War mir klar war: In der 119. Minute würde Hans Meyer seinen Elfmeter-Killer einwechseln und Nürnberg zum Sieg führen – das es früher und per Sonntagsschuss ging – umso besser!

Es freut mich für Hans Meyer. Ehrlich. Es freut mich ferner, dass es einer schaffte, der im Osten groß geworden ist, dort schon Erfolge gefeiert hat (den FDGB-Pokal schon gewonnen, da war ich kaum geboren), nach der Wende keiner dieser weinerlichen, wehleidigen „Ossis“ wurde und jetzt endlich in (Gesamt-)Deutschland angekommen ist.

Wie ich es gestern noch in einem Vorbericht gelesen habe: Meyer hat alles Positive aus dem Osten mitgenommen: Solidarität, ein Schuss Sozialismus und einiges mehr – und genau das zeichnet(e) seine Clubberer (gestern) aus.

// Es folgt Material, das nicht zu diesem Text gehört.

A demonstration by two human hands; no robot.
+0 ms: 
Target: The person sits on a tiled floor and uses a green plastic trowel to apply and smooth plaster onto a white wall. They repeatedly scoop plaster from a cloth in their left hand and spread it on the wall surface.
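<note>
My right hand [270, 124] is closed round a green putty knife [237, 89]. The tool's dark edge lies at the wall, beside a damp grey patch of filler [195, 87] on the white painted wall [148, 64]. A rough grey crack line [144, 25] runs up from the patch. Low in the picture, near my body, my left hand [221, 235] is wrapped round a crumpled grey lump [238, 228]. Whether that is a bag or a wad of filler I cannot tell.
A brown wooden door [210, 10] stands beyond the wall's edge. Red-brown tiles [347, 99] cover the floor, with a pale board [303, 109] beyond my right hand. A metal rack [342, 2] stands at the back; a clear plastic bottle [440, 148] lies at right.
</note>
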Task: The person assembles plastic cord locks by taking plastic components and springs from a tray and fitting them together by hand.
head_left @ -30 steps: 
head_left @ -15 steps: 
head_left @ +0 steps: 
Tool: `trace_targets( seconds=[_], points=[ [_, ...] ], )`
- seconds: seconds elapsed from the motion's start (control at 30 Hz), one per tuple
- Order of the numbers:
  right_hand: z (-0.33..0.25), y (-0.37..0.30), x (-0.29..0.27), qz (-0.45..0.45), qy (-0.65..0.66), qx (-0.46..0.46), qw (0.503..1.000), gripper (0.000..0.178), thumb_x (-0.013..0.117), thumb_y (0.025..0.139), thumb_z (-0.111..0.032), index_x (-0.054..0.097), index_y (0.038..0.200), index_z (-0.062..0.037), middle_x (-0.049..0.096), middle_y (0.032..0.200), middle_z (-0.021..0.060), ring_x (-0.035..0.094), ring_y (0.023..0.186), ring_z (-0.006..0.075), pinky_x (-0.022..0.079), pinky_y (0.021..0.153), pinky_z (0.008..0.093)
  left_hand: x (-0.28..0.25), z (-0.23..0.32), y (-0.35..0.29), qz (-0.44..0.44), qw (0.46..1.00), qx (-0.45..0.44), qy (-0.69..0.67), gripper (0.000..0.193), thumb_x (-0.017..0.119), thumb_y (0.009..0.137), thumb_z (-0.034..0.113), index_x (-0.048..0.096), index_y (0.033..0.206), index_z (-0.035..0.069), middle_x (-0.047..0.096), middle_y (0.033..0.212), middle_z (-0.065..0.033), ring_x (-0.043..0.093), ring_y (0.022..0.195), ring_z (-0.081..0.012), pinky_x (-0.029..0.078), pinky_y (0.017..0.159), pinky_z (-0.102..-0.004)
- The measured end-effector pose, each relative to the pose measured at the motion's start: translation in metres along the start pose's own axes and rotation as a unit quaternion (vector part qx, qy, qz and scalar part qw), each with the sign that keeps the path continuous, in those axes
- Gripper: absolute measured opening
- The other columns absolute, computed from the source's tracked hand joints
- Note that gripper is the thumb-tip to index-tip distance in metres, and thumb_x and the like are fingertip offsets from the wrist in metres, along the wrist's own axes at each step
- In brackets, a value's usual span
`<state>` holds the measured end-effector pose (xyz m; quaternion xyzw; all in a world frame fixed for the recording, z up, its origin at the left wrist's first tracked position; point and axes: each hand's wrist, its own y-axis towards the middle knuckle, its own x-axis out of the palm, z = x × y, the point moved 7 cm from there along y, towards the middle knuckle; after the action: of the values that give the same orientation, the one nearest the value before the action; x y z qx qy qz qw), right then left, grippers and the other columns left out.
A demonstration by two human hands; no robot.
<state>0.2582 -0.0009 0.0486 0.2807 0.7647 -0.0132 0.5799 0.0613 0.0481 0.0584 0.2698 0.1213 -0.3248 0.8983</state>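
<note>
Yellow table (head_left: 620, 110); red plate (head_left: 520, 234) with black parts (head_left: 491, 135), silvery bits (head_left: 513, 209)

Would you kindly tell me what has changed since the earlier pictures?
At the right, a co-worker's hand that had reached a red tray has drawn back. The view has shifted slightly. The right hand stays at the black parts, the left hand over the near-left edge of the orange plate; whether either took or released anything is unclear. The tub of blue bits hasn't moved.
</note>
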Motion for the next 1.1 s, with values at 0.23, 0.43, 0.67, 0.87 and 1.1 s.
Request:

Herzlichen Glückwunsch, Hans Meyer!

Und der Meister?

Der zeigte sich zum ersten Mal seit dem Titelgewinn unsympathisch: Sich als das klar bessere Team darzustellen, hauptsächlich auf den Schiedsrichter zu schimpfen und ein Armin Veh, der nur noch angesäuerte Antworten im ARD-Studio gibt, so gar nicht mehr Meister-like wie noch vor einer Woche – so erwirbt man keine neuen Fanherzen. Dann hätte ja auch der FC Bayern weiterhin Meister sein können… 😉

Liebe Schwaben, gewöhnt Euch lieber mal dran, die nächsten 34 Spieltage werden genauso und nicht anders ablaufen.